#### ACTIVITY:
Return the data below unaltered, but strip out the pictures.

##############################

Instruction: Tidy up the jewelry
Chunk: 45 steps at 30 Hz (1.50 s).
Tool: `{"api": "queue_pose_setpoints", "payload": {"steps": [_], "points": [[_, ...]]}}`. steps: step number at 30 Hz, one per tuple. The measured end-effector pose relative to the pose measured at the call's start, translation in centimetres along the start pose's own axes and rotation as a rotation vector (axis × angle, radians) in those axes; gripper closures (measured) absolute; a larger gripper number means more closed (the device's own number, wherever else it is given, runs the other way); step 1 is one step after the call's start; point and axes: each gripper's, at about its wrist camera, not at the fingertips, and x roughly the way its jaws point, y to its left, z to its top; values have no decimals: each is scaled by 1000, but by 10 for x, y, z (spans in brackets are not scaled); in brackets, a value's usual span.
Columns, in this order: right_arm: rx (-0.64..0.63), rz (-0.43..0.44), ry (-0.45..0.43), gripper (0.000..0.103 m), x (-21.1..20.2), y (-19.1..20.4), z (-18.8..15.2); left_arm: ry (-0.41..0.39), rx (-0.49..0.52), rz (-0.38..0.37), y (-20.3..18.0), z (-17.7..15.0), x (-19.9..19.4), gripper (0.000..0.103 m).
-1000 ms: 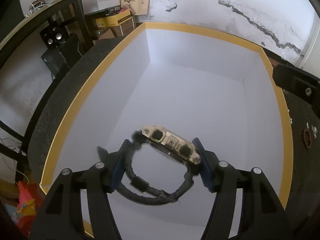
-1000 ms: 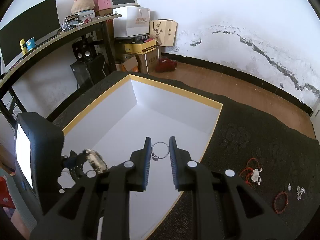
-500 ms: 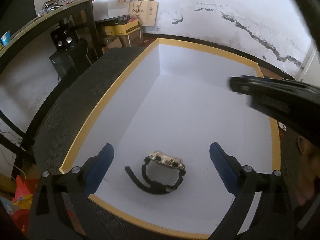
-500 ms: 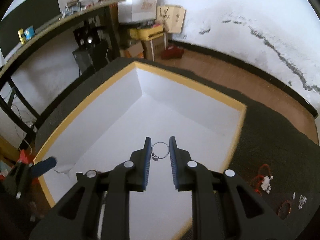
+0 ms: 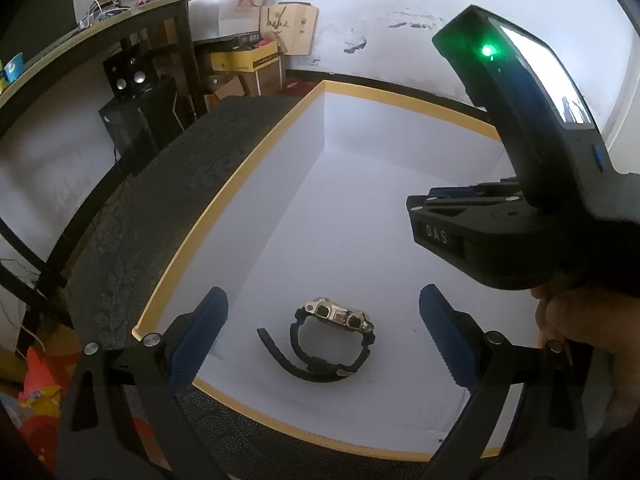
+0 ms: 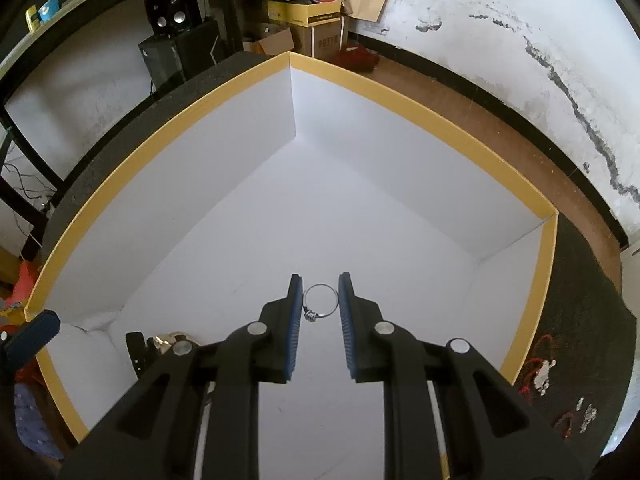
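A gold-faced watch with a black strap [image 5: 330, 338] lies on the floor of a white box with a yellow rim [image 5: 224, 196], near its front edge. My left gripper [image 5: 322, 332] hangs wide open above the watch, with its blue pads apart from it. My right gripper [image 6: 320, 300] is shut on a thin silver ring with a small stone [image 6: 318, 303], held inside the box [image 6: 516, 184] above its white floor. In the right wrist view the watch [image 6: 166, 342] peeks out at the lower left. The right gripper's body [image 5: 520, 200] fills the right of the left wrist view.
The box sits on a dark patterned table cover [image 5: 156, 216]. Red cord jewelry [image 6: 538, 372] and small silver pieces [image 6: 586, 412] lie on the cover right of the box. A desk, speakers and cardboard boxes [image 6: 308, 12] stand against the cracked wall behind.
My left gripper let go of the watch, opened wide and drew back; the watch now lies on the box floor. My right gripper carried the ring forward and down into the box.
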Motion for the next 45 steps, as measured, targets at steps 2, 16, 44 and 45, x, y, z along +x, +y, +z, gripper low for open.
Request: {"api": "queue_pose_setpoints", "payload": {"steps": [2,16,44,45], "points": [[-2,-3,5,84,1,1,-1,-2,-2,-1,1,1,0,9],[-48,-40,-107,6,-34,-1,1,-27,7,-18,-10,4,-9,9],[558,-321,-240,7,-157,-309,-268,-94,315,-220,-276,-10,-16,9],[562,-325,-238,7,-156,-316,-274,-87,325,-216,-286,-13,-11,9]]}}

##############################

#### ANSWER BELOW:
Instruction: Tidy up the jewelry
Chunk: 45 steps at 30 Hz (1.50 s).
Tool: `{"api": "queue_pose_setpoints", "payload": {"steps": [_], "points": [[_, ...]]}}`. steps: step number at 30 Hz, one per tuple. The measured end-effector pose relative to the pose measured at the call's start, translation in centimetres along the start pose's own axes and rotation as a rotation vector (axis × angle, radians) in those axes; gripper closures (measured) absolute; a larger gripper number means more closed (the device's own number, wherever else it is given, runs the other way); step 1 is one step after the call's start; point and axes: each gripper's, at about its wrist camera, not at the fingertips, and x roughly the way its jaws point, y to its left, z to its top; values have no decimals: each is scaled by 1000, but by 10 for x, y, z (spans in brackets are not scaled); in brackets, a value's usual span.
Columns, in this order: right_arm: rx (-0.64..0.63), rz (-0.43..0.44), ry (-0.45..0.43), gripper (0.000..0.103 m), x (-21.1..20.2), y (-19.1..20.4), z (-18.8..15.2); left_arm: ry (-0.41..0.39), rx (-0.49..0.52), rz (-0.38..0.37), y (-20.3..18.0), z (-17.7..15.0), x (-19.9..19.4), gripper (0.000..0.103 m).
-1000 ms: 
-1000 ms: 
-500 ms: 
-500 ms: 
+0 ms: 
+0 ms: 
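A gold-faced watch with a black strap [image 5: 330, 338] lies on the floor of a white box with a yellow rim [image 5: 224, 196], near its front edge. My left gripper [image 5: 322, 332] hangs wide open above the watch, with its blue pads apart from it. My right gripper [image 6: 320, 300] is shut on a thin silver ring with a small stone [image 6: 318, 303], held inside the box [image 6: 516, 184] above its white floor. In the right wrist view the watch [image 6: 166, 342] peeks out at the lower left. The right gripper's body [image 5: 520, 200] fills the right of the left wrist view.
The box sits on a dark patterned table cover [image 5: 156, 216]. Red cord jewelry [image 6: 538, 372] and small silver pieces [image 6: 586, 412] lie on the cover right of the box. A desk, speakers and cardboard boxes [image 6: 308, 12] stand against the cracked wall behind.
My left gripper let go of the watch, opened wide and drew back; the watch now lies on the box floor. My right gripper carried the ring forward and down into the box.
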Motion for the next 45 steps, as measured, targets at steps 2, 16, 44 and 45, x, y, z along +x, +y, +z, gripper low for open.
Request: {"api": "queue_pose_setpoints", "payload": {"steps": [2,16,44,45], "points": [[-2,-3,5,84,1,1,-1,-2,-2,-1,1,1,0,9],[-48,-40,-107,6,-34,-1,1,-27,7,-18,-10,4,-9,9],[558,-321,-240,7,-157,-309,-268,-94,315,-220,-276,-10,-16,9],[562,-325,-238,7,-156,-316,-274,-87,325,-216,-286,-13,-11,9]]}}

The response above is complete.